The coexistence of air pollutants and communities of color isn’t an anomaly, says Hannah Perls, J.D. ’20, but is representative of the environmental injustices that many communities of color across America live with. As a legal fellow at the Environmental & Energy Law Program (EELP) at Harvard Law School, Perls’ work focuses on issues revolving around environmental justice for such communities.

“There’s that great saying – the system isn’t broken; it’s working exactly as it was designed,” she says. “Often environmental justice communities live at the intersection of several inequitable and interlocking systems and ideologies: racism, capitalism, and white supremacy, among others.”

Around the nation, various kinds of facilities that emit dangerous air pollutants tend to be situated in or near communities of color for political and economic reasons. Often, residents of lower-income and minority areas are not consulted in decisions about where, say, factories, oil rigs, or pig lagoons are placed. The communities also tend to lack the financial and political resources to effectively fight the decisions. And public health officials say that the increased exposure to pollutants have had quantifiable negative impacts on the health of residents.

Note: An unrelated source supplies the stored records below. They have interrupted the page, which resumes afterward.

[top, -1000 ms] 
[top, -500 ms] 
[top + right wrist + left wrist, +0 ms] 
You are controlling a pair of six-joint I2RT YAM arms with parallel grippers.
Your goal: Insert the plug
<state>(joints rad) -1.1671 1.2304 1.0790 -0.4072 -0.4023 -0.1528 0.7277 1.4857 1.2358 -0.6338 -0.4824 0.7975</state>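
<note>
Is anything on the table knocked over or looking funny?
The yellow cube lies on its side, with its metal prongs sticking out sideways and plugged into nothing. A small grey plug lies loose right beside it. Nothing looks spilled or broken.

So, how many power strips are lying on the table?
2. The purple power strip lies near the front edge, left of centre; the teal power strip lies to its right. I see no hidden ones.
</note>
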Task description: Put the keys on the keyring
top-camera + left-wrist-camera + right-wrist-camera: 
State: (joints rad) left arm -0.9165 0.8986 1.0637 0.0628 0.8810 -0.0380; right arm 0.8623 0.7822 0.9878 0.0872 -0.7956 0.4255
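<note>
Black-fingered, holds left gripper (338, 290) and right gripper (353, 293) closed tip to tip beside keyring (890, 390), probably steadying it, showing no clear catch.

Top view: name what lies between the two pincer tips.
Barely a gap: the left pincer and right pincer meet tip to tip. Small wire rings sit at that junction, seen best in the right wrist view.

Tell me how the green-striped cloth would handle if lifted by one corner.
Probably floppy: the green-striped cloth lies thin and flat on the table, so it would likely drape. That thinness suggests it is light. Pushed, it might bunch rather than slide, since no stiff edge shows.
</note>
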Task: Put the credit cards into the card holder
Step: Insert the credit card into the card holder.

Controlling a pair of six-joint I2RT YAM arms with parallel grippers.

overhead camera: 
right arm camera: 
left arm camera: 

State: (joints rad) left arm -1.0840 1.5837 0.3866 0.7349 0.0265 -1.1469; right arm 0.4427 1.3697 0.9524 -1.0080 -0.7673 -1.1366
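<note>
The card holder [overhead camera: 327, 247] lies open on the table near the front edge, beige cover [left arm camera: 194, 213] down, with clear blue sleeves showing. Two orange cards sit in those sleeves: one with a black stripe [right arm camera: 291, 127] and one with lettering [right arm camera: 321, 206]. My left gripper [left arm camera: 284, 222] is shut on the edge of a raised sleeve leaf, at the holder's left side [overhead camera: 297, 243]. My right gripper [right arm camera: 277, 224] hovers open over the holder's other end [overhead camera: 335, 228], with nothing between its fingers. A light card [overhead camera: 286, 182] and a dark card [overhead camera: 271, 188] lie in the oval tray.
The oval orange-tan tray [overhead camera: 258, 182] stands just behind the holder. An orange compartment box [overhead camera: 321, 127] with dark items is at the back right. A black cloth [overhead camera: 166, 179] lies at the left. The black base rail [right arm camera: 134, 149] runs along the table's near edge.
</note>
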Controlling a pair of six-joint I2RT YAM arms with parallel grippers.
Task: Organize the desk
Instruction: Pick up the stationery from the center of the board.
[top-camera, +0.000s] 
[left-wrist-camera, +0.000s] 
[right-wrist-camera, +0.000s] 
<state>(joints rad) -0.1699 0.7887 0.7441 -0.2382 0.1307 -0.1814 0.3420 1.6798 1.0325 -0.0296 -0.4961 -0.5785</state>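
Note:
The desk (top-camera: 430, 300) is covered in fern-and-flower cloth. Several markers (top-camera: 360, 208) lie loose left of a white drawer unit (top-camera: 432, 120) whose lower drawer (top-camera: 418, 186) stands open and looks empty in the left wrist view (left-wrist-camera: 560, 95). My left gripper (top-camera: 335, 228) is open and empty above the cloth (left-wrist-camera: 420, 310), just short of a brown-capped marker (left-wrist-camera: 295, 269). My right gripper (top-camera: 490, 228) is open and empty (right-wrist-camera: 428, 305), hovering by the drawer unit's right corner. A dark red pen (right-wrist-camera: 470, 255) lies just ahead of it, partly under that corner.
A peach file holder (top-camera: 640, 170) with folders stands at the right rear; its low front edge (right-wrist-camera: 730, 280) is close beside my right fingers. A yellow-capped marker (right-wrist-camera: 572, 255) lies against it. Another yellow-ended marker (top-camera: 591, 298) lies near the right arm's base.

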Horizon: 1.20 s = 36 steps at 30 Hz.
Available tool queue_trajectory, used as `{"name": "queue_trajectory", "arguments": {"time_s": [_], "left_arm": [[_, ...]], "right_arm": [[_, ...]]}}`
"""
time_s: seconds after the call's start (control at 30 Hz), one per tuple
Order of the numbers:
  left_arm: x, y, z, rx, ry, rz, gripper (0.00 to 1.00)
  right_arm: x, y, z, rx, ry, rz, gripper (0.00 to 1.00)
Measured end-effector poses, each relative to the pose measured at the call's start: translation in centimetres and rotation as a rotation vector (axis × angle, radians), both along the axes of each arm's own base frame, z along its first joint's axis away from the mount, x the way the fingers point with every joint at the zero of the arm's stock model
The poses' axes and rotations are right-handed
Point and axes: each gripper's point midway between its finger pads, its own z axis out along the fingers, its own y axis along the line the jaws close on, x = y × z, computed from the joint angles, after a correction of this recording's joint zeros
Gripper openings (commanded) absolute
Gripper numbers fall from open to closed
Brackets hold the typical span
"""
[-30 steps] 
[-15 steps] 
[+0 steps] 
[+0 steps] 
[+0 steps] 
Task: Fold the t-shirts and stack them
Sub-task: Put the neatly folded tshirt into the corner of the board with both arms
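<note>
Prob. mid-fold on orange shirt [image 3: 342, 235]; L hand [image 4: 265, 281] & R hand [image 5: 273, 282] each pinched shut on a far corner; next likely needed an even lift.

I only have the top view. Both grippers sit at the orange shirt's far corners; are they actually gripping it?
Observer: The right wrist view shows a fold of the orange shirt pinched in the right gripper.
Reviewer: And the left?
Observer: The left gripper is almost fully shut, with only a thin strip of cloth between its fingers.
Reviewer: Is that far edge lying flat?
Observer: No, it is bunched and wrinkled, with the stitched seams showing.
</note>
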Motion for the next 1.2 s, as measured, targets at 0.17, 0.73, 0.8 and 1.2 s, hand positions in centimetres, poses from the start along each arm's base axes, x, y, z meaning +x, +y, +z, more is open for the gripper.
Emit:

A major contributing factor to that problem is the segregation of residential areas in the nation, owing to racist attitudes and practices, such as redlining. The term finds its roots in federal guidelines established in 1934 that subsidized mortgages in white neighborhoods, but typically not poorer, minority ones, which were delineated in red on maps. Some insurers and lenders adopted similar practices that made it more difficult for home buyers in minority communities to get loans or policies. Redlining was finally made illegal in 1968, but the exclusionary practice left an indelible mark on wealth inequality as it made it more difficult for people of color to buy houses (often a family’s most valuable asset), limited their housing options, and had the effect of packing people of color into segregated communities, where they were sometimes made vulnerable to industrial pollution.